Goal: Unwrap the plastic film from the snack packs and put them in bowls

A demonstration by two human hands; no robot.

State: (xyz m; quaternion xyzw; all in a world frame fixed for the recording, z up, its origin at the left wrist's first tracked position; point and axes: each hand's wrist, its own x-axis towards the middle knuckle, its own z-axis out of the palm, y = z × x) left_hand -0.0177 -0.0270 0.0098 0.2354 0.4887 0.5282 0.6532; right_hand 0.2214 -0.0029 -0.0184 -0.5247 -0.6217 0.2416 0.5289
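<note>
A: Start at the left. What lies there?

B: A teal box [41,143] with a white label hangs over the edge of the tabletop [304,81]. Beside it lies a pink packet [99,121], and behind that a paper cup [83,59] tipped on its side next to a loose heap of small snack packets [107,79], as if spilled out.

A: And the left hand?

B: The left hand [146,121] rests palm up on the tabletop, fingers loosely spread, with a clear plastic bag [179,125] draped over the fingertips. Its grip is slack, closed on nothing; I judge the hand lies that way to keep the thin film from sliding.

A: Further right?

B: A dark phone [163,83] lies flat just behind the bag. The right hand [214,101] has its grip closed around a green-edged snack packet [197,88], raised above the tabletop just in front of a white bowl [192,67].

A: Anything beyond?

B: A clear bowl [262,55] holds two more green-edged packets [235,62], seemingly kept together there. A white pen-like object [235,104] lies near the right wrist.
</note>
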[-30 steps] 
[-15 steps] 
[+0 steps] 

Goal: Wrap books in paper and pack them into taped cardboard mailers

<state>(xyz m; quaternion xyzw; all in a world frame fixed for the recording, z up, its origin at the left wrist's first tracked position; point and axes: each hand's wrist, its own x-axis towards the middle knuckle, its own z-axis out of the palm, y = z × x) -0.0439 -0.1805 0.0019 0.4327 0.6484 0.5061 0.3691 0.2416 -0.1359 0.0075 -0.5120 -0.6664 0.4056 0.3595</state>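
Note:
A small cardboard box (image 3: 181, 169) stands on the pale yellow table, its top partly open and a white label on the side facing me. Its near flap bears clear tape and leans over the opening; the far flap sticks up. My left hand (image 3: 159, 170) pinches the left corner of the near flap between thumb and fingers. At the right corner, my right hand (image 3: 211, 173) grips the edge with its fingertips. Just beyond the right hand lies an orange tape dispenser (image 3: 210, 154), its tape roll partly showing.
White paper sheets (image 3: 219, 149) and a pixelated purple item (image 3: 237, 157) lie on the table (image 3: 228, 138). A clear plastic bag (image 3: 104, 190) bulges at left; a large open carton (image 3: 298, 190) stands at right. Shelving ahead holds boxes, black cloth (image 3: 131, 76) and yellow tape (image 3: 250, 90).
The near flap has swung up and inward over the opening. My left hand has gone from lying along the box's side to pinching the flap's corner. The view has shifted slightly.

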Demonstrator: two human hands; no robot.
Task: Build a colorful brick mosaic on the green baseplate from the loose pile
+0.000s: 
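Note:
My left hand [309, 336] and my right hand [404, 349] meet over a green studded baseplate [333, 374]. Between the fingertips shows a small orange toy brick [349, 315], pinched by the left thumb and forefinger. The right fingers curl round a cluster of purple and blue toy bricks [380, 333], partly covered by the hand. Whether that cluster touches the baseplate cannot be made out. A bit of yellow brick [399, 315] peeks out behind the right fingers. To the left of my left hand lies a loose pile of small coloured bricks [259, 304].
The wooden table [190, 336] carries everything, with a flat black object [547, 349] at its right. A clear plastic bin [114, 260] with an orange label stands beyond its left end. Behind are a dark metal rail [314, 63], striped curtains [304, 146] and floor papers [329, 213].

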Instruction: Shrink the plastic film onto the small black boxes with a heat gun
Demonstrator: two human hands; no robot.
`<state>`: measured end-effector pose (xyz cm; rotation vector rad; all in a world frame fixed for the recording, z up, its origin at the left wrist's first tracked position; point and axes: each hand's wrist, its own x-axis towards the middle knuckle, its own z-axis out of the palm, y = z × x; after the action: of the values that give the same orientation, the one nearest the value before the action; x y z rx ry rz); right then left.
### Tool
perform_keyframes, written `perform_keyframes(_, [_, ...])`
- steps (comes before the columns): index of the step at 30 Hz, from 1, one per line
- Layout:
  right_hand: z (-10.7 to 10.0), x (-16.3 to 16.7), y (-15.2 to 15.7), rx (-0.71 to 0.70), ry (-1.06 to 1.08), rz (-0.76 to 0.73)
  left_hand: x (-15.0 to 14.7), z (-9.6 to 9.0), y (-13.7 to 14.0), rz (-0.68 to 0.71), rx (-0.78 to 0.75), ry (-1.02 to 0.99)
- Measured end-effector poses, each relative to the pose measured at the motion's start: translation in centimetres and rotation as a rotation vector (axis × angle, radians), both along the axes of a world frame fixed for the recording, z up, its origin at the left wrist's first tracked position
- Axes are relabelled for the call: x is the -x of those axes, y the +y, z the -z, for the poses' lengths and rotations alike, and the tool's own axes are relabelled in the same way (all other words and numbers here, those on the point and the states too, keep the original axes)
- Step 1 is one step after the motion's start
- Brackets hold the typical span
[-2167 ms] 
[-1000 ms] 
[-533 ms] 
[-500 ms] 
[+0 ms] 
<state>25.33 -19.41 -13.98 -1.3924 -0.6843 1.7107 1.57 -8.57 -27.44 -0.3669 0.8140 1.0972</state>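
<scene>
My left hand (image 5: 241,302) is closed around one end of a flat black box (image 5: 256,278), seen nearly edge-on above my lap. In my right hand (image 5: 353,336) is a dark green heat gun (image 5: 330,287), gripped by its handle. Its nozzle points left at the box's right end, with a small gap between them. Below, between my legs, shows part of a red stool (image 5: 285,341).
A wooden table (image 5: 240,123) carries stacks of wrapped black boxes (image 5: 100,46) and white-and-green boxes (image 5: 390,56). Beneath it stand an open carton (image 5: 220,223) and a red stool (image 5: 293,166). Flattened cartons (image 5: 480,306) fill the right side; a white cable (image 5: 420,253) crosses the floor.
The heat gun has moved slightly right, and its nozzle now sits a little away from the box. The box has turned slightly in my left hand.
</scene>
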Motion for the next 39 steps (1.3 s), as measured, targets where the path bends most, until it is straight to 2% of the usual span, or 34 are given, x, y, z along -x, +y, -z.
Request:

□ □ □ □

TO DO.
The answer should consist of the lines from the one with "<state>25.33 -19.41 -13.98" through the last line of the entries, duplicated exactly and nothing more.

TASK RESULT.
<state>25.33 -19.41 -13.98 -1.3924 -0.6843 1.7107 1.57 -8.57 -27.44 -0.3669 0.8140 1.0972</state>
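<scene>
My left hand (image 5: 241,302) is closed around one end of a flat black box (image 5: 256,278), seen nearly edge-on above my lap. In my right hand (image 5: 353,336) is a dark green heat gun (image 5: 330,287), gripped by its handle. Its nozzle points left at the box's right end, with a small gap between them. Below, between my legs, shows part of a red stool (image 5: 285,341).
A wooden table (image 5: 240,123) carries stacks of wrapped black boxes (image 5: 100,46) and white-and-green boxes (image 5: 390,56). Beneath it stand an open carton (image 5: 220,223) and a red stool (image 5: 293,166). Flattened cartons (image 5: 480,306) fill the right side; a white cable (image 5: 420,253) crosses the floor.
The heat gun has moved slightly right, and its nozzle now sits a little away from the box. The box has turned slightly in my left hand.
</scene>
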Motion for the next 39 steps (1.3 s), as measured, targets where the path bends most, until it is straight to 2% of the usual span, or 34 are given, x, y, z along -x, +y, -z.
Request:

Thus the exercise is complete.